▶ [What you should do]: The answer must consist only of the lines from the line with "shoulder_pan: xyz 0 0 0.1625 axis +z" to the line with "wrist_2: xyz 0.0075", both included, exactly as they stand below.

▶ [Supplied entries]:
--------
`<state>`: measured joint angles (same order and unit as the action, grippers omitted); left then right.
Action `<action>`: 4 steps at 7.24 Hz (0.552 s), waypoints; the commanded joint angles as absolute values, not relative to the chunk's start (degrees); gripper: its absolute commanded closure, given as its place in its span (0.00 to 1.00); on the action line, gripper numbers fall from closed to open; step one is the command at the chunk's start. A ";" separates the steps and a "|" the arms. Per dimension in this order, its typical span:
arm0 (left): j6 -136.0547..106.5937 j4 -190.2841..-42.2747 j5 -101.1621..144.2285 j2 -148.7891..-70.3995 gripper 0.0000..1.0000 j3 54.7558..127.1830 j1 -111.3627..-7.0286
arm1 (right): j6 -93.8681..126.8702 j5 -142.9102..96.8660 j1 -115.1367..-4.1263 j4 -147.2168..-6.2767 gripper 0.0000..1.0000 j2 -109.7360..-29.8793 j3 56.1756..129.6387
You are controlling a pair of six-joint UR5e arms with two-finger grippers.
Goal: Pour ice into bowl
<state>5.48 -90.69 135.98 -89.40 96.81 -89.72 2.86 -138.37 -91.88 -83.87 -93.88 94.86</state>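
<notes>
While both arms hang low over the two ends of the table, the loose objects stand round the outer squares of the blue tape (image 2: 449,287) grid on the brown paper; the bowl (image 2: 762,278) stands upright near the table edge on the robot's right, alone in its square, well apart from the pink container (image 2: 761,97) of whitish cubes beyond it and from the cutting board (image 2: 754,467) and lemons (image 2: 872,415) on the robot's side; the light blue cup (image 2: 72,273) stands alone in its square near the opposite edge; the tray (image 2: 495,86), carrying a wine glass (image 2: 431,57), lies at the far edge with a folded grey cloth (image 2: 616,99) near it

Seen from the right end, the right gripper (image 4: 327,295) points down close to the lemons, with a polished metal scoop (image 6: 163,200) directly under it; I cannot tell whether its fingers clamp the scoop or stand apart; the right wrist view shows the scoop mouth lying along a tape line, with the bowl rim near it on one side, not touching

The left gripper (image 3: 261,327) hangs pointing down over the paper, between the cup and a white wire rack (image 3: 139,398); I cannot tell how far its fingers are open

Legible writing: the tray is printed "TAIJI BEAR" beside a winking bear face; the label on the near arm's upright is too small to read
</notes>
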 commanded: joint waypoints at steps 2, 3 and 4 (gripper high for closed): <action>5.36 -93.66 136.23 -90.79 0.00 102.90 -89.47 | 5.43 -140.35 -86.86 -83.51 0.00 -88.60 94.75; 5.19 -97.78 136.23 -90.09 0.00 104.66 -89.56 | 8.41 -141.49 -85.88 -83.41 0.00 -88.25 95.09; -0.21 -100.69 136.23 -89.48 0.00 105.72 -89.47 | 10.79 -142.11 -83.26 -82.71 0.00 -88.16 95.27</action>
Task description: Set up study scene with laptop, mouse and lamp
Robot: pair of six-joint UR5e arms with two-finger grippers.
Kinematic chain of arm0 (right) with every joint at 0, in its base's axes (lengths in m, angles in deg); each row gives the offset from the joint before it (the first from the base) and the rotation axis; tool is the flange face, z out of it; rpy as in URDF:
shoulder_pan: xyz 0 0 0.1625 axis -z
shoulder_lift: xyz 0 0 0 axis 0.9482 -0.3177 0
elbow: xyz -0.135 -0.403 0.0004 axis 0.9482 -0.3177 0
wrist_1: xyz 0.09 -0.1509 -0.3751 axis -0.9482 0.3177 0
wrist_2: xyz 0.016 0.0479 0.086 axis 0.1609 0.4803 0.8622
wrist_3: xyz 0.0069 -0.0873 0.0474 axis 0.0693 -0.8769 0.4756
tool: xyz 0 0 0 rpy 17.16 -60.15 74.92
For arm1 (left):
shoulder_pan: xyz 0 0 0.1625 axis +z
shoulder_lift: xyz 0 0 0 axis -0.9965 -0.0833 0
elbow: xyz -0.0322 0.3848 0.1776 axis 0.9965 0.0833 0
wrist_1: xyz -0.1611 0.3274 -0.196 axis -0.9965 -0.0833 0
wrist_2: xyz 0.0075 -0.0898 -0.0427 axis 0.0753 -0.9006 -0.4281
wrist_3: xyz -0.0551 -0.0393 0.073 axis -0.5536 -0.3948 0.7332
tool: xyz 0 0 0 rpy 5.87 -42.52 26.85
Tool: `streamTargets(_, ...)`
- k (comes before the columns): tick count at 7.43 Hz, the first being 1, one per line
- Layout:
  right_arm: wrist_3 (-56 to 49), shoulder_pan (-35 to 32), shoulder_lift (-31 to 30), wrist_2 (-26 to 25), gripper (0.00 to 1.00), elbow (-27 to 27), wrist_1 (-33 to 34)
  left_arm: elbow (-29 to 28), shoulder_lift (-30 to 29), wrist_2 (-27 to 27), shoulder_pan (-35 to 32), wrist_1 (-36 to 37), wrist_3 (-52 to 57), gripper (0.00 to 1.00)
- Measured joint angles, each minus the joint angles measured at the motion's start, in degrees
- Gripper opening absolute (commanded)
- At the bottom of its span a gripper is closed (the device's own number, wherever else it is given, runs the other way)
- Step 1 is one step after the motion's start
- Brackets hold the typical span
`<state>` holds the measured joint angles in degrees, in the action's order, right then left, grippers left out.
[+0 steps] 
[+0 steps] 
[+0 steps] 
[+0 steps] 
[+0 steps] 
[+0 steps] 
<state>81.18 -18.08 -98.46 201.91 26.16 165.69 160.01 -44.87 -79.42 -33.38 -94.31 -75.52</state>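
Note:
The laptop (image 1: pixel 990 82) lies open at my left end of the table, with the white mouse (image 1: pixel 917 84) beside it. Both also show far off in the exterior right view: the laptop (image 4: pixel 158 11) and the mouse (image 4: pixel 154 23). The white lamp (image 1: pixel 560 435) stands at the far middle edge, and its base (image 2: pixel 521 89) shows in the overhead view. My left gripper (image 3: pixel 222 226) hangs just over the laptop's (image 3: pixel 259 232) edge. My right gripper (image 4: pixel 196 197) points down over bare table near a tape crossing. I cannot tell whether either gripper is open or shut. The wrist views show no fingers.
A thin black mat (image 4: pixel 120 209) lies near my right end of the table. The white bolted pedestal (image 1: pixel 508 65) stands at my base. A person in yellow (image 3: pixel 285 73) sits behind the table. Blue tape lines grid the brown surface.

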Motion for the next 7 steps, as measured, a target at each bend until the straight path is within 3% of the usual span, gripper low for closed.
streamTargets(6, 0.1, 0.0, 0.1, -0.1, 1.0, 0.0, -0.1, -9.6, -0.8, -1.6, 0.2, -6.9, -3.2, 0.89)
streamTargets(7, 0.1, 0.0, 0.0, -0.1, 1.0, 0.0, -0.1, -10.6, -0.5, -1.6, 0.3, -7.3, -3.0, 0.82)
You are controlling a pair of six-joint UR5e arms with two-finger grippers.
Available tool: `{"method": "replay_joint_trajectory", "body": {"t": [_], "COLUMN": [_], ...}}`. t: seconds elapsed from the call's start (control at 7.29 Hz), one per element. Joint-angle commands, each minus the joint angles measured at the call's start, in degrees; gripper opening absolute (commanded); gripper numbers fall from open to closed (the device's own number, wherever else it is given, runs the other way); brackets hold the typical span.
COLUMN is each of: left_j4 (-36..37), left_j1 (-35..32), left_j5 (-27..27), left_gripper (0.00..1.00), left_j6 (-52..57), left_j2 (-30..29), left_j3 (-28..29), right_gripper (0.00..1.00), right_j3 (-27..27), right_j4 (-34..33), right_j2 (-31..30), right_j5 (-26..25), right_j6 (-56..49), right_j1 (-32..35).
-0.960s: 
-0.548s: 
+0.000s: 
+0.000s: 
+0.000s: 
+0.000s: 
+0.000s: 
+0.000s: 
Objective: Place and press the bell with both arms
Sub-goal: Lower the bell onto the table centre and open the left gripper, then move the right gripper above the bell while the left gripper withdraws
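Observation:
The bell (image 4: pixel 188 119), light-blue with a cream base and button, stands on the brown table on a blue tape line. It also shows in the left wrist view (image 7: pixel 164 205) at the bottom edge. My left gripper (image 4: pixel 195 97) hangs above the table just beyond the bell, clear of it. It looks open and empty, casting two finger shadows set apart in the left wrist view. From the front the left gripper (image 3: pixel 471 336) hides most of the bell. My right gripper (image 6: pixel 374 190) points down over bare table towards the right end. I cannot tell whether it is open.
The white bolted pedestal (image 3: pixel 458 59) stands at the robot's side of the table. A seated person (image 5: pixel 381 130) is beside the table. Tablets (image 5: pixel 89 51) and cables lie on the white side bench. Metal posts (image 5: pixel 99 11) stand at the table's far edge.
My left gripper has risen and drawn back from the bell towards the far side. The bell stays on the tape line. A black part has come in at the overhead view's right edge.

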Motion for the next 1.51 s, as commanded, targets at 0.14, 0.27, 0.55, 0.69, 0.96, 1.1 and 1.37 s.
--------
▶ [Exercise response]:
shoulder_pan: xyz 0 0 0.1625 axis +z
shoulder_lift: xyz 0 0 0 axis -0.9965 -0.0833 0
elbow: xyz -0.0322 0.3848 0.1776 axis 0.9965 0.0833 0
wrist_1: xyz -0.1611 0.3274 -0.196 axis -0.9965 -0.0833 0
wrist_2: xyz 0.0075 -0.0898 -0.0427 axis 0.0753 -0.9006 -0.4281

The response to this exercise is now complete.